* Work to be completed *
Please return all lines in the listing holding the word "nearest".

* Material provided *
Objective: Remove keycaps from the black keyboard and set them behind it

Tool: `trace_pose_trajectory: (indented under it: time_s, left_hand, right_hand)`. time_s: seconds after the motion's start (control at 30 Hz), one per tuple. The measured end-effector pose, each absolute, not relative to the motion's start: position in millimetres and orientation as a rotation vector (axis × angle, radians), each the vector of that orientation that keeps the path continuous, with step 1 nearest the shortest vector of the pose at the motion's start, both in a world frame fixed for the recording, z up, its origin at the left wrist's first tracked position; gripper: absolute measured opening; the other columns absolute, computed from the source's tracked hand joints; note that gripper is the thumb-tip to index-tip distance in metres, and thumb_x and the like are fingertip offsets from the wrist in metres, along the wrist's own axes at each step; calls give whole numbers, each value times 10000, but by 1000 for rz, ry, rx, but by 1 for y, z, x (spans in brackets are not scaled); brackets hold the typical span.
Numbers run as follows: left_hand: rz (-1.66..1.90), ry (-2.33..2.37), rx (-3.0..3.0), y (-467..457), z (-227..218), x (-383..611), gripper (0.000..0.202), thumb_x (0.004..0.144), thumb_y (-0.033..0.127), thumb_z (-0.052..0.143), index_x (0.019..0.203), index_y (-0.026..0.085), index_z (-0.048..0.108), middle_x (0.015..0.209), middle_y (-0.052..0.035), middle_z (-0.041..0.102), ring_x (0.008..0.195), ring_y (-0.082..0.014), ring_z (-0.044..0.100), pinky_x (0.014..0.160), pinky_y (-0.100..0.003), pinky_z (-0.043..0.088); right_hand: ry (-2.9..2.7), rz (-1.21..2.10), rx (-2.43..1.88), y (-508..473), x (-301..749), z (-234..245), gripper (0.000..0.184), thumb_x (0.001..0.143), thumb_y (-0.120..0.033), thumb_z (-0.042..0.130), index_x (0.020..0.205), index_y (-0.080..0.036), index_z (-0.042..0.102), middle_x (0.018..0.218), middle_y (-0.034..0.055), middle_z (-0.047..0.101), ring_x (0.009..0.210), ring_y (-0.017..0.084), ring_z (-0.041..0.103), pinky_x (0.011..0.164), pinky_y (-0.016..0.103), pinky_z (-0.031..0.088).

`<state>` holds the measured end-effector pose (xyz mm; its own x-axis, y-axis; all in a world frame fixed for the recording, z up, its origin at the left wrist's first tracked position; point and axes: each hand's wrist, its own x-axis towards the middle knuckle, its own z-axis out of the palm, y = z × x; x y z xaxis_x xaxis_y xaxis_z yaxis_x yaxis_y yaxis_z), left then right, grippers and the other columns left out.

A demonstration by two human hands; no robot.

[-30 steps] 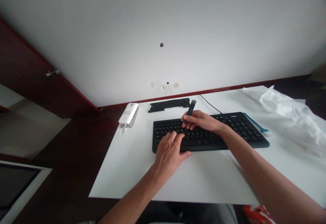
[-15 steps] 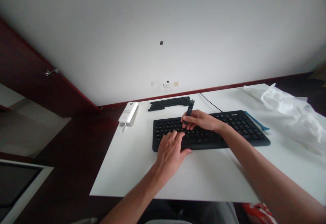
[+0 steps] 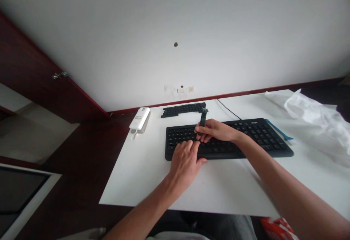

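Observation:
A black keyboard (image 3: 262, 134) lies across the white table. Between the thumb and fingers of my right hand (image 3: 214, 130), a slim black tool (image 3: 203, 118) is held nearly upright over the middle of the keys; its exact kind is unclear. My left hand (image 3: 186, 158) rests palm down with its fingertips on the keyboard's lower left part and its thumb stretched out along the front edge. The tool's lower end is hidden by my fingers. Behind the keyboard lie rows of loose black keycaps (image 3: 183, 109).
A white power bank (image 3: 140, 118) with a short cable sits at the table's left. Beside the keyboard's right end is a blue strip-like tool (image 3: 279, 130), and a crumpled white plastic bag (image 3: 311, 110) lies farther right. The keyboard's cable (image 3: 228, 109) runs toward the wall.
The view has shifted slightly. The black tool has turned a little in my right hand, showing a broader, smoother face. My left hand stays in place on the keyboard.

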<state>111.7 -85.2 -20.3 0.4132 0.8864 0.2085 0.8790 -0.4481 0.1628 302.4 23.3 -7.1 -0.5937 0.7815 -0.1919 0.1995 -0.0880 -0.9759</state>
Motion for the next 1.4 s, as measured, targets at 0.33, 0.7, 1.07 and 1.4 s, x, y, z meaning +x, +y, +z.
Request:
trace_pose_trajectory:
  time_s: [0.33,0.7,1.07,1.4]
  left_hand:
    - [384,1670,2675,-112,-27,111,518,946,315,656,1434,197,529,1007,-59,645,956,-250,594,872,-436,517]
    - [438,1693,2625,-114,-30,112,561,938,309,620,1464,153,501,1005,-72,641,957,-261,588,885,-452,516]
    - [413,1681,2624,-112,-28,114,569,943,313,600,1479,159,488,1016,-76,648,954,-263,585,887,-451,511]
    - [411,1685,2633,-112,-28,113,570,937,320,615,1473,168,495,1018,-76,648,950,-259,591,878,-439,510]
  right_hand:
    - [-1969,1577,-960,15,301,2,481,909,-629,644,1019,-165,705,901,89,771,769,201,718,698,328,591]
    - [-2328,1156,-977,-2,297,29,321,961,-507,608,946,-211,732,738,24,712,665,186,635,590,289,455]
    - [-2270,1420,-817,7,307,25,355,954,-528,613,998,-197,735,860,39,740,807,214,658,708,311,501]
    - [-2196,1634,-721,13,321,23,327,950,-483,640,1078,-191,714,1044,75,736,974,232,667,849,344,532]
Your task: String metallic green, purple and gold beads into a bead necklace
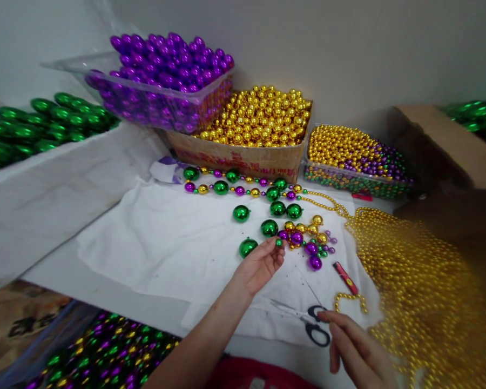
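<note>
My left hand point(264, 265) pinches a small green bead point(279, 243) between thumb and fingertips, just above a cluster of loose beads. Closest to it are a purple bead point(297, 237), a gold bead point(317, 220) and several large green balls point(269, 228). At the lower right, my right hand point(350, 343) is closed at the fingertips on a thin dark thread point(309, 282) that slants up toward the left hand. Whether a needle is on it I cannot tell. Black-handled scissors point(319, 335) lie beside the right fingertips, blades pointing left.
A finished-looking bead strand point(240, 190) lies across the white cloth point(146, 243). Behind stand a purple-bead tub point(154, 89), a gold-bead carton point(238, 156) and a mixed-bead tub point(356, 183). Gold bead chains point(425, 281) heap at right, near a red lighter-like object point(345, 278).
</note>
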A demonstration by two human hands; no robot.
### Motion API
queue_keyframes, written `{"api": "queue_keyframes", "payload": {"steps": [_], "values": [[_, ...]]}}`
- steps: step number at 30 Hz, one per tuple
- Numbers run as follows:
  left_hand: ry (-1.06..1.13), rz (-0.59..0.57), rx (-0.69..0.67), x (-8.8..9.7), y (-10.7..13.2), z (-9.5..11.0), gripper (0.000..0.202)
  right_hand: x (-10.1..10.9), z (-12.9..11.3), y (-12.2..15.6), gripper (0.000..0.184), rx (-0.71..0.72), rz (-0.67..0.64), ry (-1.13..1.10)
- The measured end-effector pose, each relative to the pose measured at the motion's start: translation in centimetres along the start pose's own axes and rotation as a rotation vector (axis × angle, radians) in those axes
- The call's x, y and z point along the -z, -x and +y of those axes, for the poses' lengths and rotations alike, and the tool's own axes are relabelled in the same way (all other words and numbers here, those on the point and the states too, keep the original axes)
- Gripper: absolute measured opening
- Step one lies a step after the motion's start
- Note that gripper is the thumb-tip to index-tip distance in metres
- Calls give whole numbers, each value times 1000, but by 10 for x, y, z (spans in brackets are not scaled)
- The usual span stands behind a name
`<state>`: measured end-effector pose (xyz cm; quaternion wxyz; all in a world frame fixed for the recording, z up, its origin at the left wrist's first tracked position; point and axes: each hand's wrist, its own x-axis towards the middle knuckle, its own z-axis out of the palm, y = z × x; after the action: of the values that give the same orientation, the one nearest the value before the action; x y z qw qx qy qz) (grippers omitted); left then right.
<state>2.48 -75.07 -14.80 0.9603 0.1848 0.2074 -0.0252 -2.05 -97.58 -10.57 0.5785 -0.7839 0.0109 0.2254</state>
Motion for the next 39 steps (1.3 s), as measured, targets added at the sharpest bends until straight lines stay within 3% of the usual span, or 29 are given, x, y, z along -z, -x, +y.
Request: {"api": "queue_keyframes", "payload": {"steps": [13,25,29,33,36,39], "values": [[34,36,-6,3,4,-1,16,-1,8,1,44,-9,-12,-31],[0,-31,26,6,7,-7,19,2,17,-3,44,-27,-52,-47],[-150,-82,47,-1,11,-14,26,-6,13,-14,42,8,-78,-54],[-428,-141,38,-13,20,-32,19,-25,8,-35,35,72,-47,-69],[-554,-108,-10,-18,27,-42,17,-29,10,-44,37,133,7,15],[-651,-44,-98,-21,30,-42,19,-17,13,-45,47,265,1,213]]}}
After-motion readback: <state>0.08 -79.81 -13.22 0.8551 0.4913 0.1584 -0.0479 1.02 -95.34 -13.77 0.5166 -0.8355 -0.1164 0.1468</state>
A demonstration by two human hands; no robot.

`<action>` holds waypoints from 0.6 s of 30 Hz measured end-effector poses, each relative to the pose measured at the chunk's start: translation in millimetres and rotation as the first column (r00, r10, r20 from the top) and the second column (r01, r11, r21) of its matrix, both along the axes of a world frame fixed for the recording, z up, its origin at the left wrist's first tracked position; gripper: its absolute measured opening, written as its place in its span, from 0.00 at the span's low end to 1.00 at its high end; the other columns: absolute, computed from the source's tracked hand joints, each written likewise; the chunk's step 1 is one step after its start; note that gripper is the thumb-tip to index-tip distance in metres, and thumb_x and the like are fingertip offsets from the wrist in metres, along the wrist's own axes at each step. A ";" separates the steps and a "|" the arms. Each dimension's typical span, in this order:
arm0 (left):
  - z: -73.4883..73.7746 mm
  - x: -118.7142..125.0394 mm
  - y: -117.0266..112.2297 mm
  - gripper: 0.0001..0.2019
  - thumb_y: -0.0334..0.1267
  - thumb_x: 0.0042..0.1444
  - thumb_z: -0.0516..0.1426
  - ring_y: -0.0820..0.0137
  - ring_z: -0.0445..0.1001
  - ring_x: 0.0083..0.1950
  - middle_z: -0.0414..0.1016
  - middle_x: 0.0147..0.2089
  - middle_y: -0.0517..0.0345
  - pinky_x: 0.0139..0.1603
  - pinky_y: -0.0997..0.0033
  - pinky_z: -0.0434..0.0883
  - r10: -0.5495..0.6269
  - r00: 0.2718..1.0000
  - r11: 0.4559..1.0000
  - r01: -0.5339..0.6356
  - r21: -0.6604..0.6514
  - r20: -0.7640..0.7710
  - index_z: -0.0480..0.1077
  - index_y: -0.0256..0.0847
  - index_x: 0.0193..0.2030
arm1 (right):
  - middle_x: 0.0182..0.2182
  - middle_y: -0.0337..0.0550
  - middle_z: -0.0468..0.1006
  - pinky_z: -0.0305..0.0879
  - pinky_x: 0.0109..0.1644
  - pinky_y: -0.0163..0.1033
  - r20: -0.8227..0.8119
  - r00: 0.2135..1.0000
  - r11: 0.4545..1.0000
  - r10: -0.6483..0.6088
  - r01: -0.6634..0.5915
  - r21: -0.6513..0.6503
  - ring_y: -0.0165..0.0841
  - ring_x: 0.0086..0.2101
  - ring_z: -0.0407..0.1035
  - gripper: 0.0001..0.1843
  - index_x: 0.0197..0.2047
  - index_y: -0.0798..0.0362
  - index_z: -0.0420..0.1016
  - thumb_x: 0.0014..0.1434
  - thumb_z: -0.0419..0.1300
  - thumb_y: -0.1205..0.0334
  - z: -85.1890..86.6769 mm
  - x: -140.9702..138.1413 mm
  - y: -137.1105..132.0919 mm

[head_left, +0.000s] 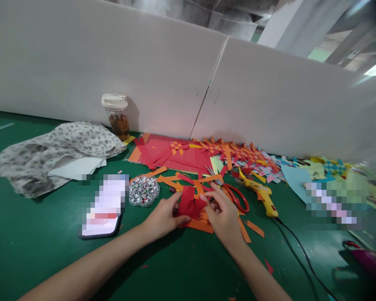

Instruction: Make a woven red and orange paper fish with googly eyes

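Red paper strips (186, 201) are pinched between the thumb and fingers of my left hand (166, 213), at the middle of the table. My right hand (221, 211) closes its fingertips on the right side of the same red and orange strips. An orange paper strip (201, 226) lies across the bottom of this piece, below both hands. Just beyond my right hand lie scissors with red handles (238, 197). Left of my left hand is a clear flower-shaped case of googly eyes (144, 191). My fingers hide part of the strips.
A yellow glue gun (263, 194) with a black cord lies at right. Woven paper fish (238, 152) and red sheets (188, 161) line the white partition (163, 75). A phone (105, 207), a patterned cloth (65, 146) and a lidded cup of tea (117, 119) stand left.
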State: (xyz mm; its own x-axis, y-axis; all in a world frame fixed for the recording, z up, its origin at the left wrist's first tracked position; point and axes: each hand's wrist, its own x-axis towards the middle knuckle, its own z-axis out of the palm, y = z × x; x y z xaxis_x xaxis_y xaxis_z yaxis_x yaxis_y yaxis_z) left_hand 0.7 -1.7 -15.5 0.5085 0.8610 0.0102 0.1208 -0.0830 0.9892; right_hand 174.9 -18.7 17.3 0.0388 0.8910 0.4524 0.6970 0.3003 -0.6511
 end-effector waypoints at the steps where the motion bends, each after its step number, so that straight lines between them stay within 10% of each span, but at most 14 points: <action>1: -0.2 0.0 0.0 0.24 0.37 0.49 0.59 0.66 0.75 0.33 0.77 0.35 0.54 0.31 0.70 0.69 0.000 1.000 1.000 0.000 0.006 -0.006 0.60 0.39 0.54 | 0.51 0.57 0.71 0.60 0.16 0.34 0.016 1.000 1.000 0.010 -0.010 -0.006 0.20 0.13 0.54 0.10 0.29 0.54 0.72 0.56 0.56 0.57 0.0 1.1 0.9; 18: 0.0 -1.1 0.8 0.15 0.38 0.50 0.59 0.71 0.69 0.29 0.73 0.31 0.60 0.28 0.74 0.65 -0.016 0.999 0.997 0.020 0.081 -0.052 0.64 0.39 0.45 | 0.56 0.43 0.66 0.68 0.36 0.41 0.254 0.935 0.962 0.247 -0.205 -0.182 0.33 0.32 0.72 0.08 0.27 0.50 0.70 0.57 0.54 0.60 23.9 4.9 6.0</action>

* Task result *
Tool: `trace_pose_trajectory: (indented under it: time_s, left_hand, right_hand)`. time_s: seconds after the motion's start (control at 30 Hz), one per tuple. The measured end-effector pose, each absolute, not relative to the motion's start: position in millimetres and orientation as a rotation vector (axis × angle, radians), each the vector of that orientation that keeps the path continuous, with step 1 nearest the shortest vector of the pose at the motion's start, both in a world frame fixed for the recording, z up, its origin at the left wrist's first tracked position; gripper: absolute measured opening; the other columns absolute, computed from the source's tracked hand joints; note that gripper is the thumb-tip to index-tip distance in metres, and thumb_x and the like are fingertip offsets from the wrist in metres, along the wrist's own axes at each step; calls give whole numbers, each value times 10000, but by 1000 for rz, ry, rx, but by 1 for y, z, x (spans in brackets are not scaled); brackets hold the typical span.
`<state>`: measured end-effector pose (xyz cm; quaternion wxyz; all in a world frame fixed for the recording, z up, its origin at the left wrist's first tracked position; point and axes: each hand's wrist, its own x-axis towards the middle knuckle, its own z-axis out of the palm, y = z × x; after the action: of the values that give the same orientation, the one nearest the value before the action; x y z qw qx qy qz) (grippers omitted); left then right.

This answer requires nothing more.